Discussion Inquiries

  1. How was Okonkwo in the story Issues Fall Apart comparable to the leaders of today’s organizations?

  2. He was a difficult worker whose drive and determination lead him to the prime of his neighborhood. He was “the psychological and emotional counterpart of the sturdy, determined men and women who run most organizations today” (Badaracco, p. 32).
  3. What do good leaders do when faced with their personal failures?

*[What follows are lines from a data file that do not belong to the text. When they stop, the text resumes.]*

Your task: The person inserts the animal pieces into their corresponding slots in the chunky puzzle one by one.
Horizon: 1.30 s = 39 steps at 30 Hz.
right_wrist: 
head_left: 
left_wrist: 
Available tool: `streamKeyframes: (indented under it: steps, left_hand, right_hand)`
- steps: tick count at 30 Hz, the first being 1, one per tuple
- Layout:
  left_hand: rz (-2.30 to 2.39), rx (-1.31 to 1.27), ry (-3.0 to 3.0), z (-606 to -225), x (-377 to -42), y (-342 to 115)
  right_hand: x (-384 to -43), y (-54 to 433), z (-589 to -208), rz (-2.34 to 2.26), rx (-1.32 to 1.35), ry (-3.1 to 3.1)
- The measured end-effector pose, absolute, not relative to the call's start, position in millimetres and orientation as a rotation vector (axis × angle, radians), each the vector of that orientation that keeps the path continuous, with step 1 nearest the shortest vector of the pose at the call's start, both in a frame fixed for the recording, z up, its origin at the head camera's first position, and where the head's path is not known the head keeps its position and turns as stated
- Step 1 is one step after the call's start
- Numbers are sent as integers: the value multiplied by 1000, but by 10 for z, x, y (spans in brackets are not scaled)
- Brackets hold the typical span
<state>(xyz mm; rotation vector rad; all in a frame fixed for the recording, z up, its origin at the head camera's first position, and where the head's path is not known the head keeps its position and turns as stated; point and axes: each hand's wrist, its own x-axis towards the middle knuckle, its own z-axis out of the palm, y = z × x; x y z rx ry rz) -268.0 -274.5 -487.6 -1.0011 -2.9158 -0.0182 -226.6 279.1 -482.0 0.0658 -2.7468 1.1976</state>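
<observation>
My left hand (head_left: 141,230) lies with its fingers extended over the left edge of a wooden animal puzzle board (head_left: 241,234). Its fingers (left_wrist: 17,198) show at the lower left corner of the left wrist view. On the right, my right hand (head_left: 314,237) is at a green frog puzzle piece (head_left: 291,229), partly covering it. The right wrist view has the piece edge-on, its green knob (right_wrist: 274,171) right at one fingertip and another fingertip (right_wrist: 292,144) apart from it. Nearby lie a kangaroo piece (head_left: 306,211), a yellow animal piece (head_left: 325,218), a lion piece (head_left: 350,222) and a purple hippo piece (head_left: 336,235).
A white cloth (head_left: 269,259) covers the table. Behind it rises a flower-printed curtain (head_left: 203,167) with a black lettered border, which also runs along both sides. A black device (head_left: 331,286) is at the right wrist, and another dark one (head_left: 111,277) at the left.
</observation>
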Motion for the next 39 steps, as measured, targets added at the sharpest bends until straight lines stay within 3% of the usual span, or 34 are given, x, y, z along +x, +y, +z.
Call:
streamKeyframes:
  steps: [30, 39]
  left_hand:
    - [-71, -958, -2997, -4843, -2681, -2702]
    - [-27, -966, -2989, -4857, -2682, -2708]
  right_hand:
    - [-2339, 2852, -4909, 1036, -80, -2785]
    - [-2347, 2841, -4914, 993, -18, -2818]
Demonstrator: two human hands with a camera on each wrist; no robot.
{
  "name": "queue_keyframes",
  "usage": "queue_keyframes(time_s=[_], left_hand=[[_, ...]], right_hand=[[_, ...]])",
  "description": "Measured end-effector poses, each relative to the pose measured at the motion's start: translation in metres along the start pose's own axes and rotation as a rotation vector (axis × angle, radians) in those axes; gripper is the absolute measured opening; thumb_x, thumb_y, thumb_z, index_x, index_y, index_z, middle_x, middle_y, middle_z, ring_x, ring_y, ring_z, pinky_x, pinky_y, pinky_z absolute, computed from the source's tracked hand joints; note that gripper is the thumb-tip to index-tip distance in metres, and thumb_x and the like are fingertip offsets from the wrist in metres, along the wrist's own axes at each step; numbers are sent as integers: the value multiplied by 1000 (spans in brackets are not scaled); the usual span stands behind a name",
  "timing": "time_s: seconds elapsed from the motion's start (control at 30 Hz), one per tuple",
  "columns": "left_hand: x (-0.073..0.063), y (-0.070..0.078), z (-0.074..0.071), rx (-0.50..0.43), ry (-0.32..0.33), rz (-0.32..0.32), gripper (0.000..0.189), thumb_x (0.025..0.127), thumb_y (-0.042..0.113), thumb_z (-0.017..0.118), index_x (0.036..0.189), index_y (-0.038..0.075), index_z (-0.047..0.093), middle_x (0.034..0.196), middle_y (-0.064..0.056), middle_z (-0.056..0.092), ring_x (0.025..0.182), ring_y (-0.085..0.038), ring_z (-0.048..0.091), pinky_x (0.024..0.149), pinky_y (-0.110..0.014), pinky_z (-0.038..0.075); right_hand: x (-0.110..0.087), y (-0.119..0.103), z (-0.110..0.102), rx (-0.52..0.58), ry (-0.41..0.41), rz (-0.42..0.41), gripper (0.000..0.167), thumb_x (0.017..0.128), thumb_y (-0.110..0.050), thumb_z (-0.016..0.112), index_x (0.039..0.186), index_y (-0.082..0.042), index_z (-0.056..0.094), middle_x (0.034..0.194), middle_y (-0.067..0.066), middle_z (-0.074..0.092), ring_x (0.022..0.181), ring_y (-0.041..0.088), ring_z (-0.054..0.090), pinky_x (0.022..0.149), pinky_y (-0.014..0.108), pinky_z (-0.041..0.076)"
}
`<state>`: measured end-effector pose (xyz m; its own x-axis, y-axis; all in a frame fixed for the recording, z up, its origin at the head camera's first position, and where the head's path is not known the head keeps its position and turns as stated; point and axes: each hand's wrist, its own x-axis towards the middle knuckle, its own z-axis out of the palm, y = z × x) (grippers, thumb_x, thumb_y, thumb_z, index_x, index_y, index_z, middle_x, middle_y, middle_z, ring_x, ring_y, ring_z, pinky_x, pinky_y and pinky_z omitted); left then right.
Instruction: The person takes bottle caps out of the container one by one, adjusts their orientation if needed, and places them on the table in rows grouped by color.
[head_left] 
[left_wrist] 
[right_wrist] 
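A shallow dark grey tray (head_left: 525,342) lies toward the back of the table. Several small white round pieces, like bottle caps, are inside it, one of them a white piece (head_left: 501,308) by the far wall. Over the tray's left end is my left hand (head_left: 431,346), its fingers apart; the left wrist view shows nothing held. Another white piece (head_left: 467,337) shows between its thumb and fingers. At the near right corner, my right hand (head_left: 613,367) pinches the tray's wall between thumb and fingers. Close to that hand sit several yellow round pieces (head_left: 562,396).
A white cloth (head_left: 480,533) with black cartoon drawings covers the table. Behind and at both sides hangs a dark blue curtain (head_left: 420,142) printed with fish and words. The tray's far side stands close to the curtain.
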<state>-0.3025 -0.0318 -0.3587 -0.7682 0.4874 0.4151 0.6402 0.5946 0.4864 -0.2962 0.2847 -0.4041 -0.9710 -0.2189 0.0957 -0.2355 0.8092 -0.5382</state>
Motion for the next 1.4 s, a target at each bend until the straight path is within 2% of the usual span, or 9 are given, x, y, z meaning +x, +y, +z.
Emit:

  4. Good leaders “reflect on their reactions to them they also look for explanations, and they commence by searching at themselves rather than blaming others” (Badaracco, p. 41).
  5. What are the three standards that can be employed to judge the functions of one’s moral code?

  6. The fundamental characteristics “can be judged by 3 standards: clarity, motive, and dominance” (Badaracco, p. 43).
  7. Why did Okonkwo fail when he attempted to act on his insights as a leader?

  8. Okonkwo did not vocalize his values and his code of ethics was not for a altering globe. He needed “the capacity to crystallize and powerfully communicate his convictions and concepts – in techniques that resonated with the values and feeling of the individuals he wanted to lead” (Badaracco, p. 50).
  9. What does the story of Okonkwo’s life inform us and warn us against?

  10. His life reveals the complexities of one’s moral code. It “shows us the importance of a leader’s moral code and provides several standard methods for leaders to test the soundness of their personal deep convictions” (Badaracco, p. 51). His story also “warns us against viewing moral codes as simple, mechanistic devices” (Badaracco, p. 51).
  11. What does Badaracco think a sound moral code resembles?

  12. He compares a solid moral code to an “old, weathered tree” (Badaracco, p. 51). It has “deep roots in the values of communities and in the lives of their leaders” (Badaracco, p. 51). A very good moral code also “grows and evolves with time” (Badaracco, p. 51).

Sensible Applications

One of the main ideas that this chapter discuses is that leaders must continuously reevaluate their moral codes. It is crucial that they do not grow to be stuck on their past beliefs because “the clearest sign of a very good moral code is flexibility rather than firmness” (Badaracco, p. 52). Flexibility permits leaders to examine circumstances and act accordingly. A static moral code can lead to the downfall of well-which means leaders.